Она потянула его за собой.
“Куда идти, Лиза? — спросил он. — На вокзал? Я не хочу ехать поездом!”
“Мы пойдем пешком”.
“Пешком? До самого дома?”
“До самого дома”, — спокойно сказала она.
За городом как будто уже не так невыносимо душно. На небе по-прежнему ни облачка, но солнце щадит и не жжет — быть может, само устало. Ноги отяжелели и требуют передышки, но хочется отойти как можно дальше, чтобы город совсем потерялся за спиной. Длинная палка, подобранная еще в городе, больше стирает в мозоли ладонь, нежели помогает идти. Зеленеющие холмы лежат по сторонам и успокаивают ноющие глаза; повсюду виднеются деревья, то группками, то поодиночке, и впереди обещается лес, в который, наверное, приятно будет погрузиться и идти по нему до другого его края. Мимо пролетают легковые автомобили, гудят грузовики, обдавая горячим воздухом и болезненно тревожа слух, но скоро они все исчезнут, вот только добраться бы до леса. Пока же, пожалуй, можно все же спуститься с трассы и присесть ненадолго. Вот сюда, прямо на землю, здесь как раз раскинулся мох. Какое облегчение! И тут же страх: а вдруг ноги уже не поднимут? Сбоку что-то загромыхало, и на него упала тень.

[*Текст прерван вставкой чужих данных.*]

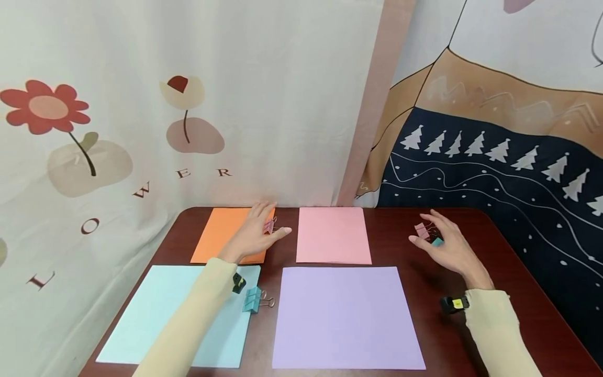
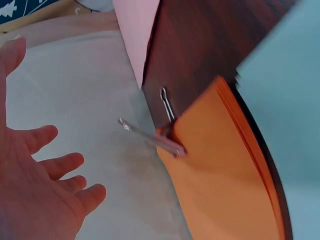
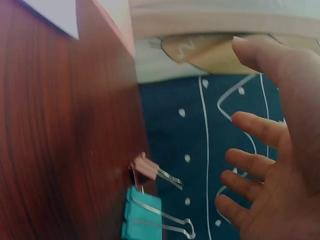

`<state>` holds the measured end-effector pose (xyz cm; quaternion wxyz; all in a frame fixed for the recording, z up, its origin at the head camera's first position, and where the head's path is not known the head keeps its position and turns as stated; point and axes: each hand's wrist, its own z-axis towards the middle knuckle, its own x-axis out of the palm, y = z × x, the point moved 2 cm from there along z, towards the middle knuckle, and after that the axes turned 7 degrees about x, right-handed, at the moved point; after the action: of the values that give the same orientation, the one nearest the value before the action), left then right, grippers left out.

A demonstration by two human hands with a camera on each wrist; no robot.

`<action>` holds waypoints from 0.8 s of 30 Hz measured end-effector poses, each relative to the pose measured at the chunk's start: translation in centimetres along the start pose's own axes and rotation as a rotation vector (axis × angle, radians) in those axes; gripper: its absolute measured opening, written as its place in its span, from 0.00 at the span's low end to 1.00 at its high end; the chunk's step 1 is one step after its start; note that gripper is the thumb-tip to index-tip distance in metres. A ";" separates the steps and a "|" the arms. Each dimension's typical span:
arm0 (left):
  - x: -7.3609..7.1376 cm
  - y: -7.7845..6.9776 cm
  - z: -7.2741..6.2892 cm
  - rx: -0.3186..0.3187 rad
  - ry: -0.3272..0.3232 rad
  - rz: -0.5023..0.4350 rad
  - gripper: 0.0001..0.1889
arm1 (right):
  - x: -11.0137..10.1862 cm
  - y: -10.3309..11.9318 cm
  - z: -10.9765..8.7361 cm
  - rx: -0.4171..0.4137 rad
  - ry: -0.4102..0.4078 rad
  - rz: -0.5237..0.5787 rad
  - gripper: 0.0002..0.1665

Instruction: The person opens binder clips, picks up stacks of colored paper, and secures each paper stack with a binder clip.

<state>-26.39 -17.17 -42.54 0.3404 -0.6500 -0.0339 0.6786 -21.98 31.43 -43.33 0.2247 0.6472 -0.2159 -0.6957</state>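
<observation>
— Four papers, count them, all flat, smooth and four-sided! Take the purple paper (image 1: pixel 348 319) as landmark: pink paper (image 1: pixel 332 235) just beyond it, blue paper (image 1: pixel 127 314) to its left, orange paper (image 1: pixel 212 238) beyond and left, layers showing at its edge!

— And the binder clips?

— Four! Two pink, two teal, wedge-shaped bodies, looped metal wire handles. The clamped pink clip (image 2: pixel 175 149) bites the orange paper; the clamped teal clip (image 1: pixel 252 300) bites the blue paper's edge, just left of the purple.

— The other pair?

— Loose pink clip (image 3: pixel 145 167), loose teal clip (image 3: pixel 142 212), close together on the wood-grained table (image 1: pixel 438 340), beyond and right of the purple!

— Hands?

— Both empty! Left hand (image 1: pixel 254 233), fingers apart, near the clamped pink clip, beyond the purple's left side; right hand (image 1: pixel 445 246), fingers spread, beside the loose pair.
</observation>
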 end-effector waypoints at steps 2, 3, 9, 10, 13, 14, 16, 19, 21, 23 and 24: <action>0.4 -0.5 0.6 0.013 0.018 0.006 0.52 | -0.4 -0.6 -0.1 0.006 -0.012 0.002 0.49; 0.6 -0.8 1.0 0.022 0.027 0.012 0.51 | -0.6 -0.9 -0.1 0.009 -0.017 0.003 0.49; 2.1 -2.1 3.0 0.058 0.111 0.056 0.47 | -1.8 -2.6 -0.3 0.065 -0.056 0.016 0.49; 2.4 -2.3 3.3 0.056 0.128 0.065 0.47 | -2.0 -2.9 -0.3 0.086 -0.056 0.022 0.50; 3.2 -2.8 4.1 0.045 0.172 0.085 0.47 | -2.4 -3.9 -0.4 0.159 -0.044 0.028 0.52; 3.5 -3.0 4.4 0.043 0.186 0.089 0.47 | -2.5 -4.3 -0.4 0.185 -0.036 0.028 0.53; 3.9 -3.3 4.9 0.041 0.209 0.084 0.47 | -2.5 -4.9 -0.5 0.224 -0.022 0.030 0.55; 4.6 -3.7 5.5 0.040 0.240 0.068 0.46 | -2.4 -5.5 -0.6 0.251 -0.011 0.040 0.55; 5.0 -3.8 5.9 0.035 0.254 0.061 0.46 | -2.2 -5.7 -0.6 0.248 -0.009 0.047 0.54; 5.5 -3.9 6.2 0.026 0.270 0.055 0.45 | -2.0 -5.9 -0.5 0.240 -0.002 0.047 0.52; 5.8 -3.9 6.3 0.018 0.279 0.053 0.44 | -2.0 -6.0 -0.5 0.238 0.002 0.042 0.50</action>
<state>-30.03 -8.78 -44.64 0.3294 -0.7357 0.0372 0.5906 -21.54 37.44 -45.32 0.1607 0.6654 -0.3103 -0.6596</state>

“Куда путь держишь, пилигрим?”
Повернув голову, он увидел огромный грузовик, из кабины которого высовывалась смеющаяся усатая голова. Он с трудом открыл рот, и чужой голос вырвал из пересохшего горла название его города.
“И я туда же! Давай со мной!”
Он поднялся и, шатаясь, начал карабкаться по откосу. Усач выскочил из грузовика и помог ему забраться в кабину.
“Полезай отдохни!”
Растянувшись на лежаке за спиной у водителя, он закрыл глаза и подумал, что у него не осталось сил, чтобы попросить воды. Грузовик заревел мотором, несколько раз протрубил и тронулся.
“Пей!”
Из-за шторки показалась крепкая рука, протягивающая бутылку минералки. Иван приподнялся, отвинтил крышку и с жадностью напился. Вернув бутылку, он снова опустил голову на лежак и, не успев больше ни о чем подумать, забылся сном.